* Your objective
Copy all lines below that use the word "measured".
>>>
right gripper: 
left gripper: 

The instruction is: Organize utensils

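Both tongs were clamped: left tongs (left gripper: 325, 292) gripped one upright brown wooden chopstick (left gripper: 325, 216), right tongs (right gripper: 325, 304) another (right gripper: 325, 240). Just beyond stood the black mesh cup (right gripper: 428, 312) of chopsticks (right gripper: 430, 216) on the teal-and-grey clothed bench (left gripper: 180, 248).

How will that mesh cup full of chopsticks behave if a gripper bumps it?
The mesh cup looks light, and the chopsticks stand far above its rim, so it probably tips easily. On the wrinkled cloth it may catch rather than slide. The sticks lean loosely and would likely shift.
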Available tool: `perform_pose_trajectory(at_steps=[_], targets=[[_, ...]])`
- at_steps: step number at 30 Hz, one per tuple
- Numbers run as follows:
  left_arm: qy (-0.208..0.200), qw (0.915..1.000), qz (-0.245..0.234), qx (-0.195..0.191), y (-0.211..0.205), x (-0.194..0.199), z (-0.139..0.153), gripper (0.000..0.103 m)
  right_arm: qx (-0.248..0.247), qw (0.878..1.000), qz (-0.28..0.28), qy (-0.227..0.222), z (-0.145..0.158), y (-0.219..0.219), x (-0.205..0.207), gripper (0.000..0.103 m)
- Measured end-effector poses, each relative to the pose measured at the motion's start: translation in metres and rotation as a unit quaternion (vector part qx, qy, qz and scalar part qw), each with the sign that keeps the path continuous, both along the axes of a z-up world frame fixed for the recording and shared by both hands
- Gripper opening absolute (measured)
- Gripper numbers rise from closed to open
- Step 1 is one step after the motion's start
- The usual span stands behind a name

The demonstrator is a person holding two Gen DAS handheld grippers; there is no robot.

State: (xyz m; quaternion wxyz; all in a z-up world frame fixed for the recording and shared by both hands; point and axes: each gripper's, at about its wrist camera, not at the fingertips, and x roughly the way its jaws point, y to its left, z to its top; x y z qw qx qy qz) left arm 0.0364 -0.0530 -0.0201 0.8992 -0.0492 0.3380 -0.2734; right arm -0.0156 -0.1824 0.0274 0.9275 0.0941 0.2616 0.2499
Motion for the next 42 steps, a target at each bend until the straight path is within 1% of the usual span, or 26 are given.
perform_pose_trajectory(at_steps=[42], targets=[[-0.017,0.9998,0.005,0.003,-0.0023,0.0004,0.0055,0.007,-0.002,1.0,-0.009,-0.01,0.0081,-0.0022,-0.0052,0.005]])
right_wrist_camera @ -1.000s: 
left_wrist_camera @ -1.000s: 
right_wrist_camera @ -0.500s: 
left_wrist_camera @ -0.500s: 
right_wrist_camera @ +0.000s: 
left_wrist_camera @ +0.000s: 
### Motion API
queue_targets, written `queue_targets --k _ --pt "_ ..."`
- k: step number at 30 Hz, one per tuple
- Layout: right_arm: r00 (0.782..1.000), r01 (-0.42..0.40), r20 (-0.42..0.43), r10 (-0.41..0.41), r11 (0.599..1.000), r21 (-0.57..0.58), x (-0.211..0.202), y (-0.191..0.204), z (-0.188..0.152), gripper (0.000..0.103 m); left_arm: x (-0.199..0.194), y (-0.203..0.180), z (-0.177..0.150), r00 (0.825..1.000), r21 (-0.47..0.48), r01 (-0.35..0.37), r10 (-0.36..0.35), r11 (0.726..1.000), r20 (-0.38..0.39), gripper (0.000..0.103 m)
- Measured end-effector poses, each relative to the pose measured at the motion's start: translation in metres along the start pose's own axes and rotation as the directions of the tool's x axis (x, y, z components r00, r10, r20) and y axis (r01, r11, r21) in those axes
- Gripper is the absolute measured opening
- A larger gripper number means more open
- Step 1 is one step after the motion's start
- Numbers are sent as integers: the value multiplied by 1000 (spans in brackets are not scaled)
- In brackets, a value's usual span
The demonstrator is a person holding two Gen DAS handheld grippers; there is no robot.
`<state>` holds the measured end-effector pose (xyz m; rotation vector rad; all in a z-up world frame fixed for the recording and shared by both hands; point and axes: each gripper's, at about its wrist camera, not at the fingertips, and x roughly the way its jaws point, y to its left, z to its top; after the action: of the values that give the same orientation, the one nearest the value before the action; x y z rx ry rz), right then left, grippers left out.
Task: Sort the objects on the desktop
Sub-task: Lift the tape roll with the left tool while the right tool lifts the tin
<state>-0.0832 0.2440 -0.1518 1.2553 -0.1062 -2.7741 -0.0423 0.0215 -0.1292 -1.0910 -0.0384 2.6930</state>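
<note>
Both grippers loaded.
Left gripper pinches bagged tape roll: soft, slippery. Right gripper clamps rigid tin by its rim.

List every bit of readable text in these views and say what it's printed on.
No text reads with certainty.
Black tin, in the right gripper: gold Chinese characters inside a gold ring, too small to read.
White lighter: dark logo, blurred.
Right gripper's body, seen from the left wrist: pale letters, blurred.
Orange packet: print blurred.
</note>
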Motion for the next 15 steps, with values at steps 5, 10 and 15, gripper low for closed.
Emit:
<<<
* Finished exercise
- Measured end-effector poses, each relative to the pose measured at the motion's start: translation in metres and rotation as a unit quaternion (vector part qx, qy, qz and scalar part qw), each with the sign that keeps the path continuous, both along the axes of a z-up world frame fixed for the recording and shared by both hands
- Gripper opening absolute (measured)
- Measured end-effector poses, each relative to the pose measured at the motion's start: translation in metres along the start pose's own axes and rotation as the directions of the tool's x axis (x, y, z components r00, r10, r20) and y axis (r01, r11, r21) in those axes
- Gripper is the absolute measured opening
`<state>` holds the measured end-effector pose (xyz m; rotation vector rad; all in a z-up world frame fixed for the recording and shared by both hands; point and axes: each gripper's, at about its wrist camera, not at the fingertips, and x roughly the way its jaws point, y to its left, z to its top; after the action: of the values that give the same orientation, the one nearest the value before the action; x y z rx ry rz), right then left, grippers left out.

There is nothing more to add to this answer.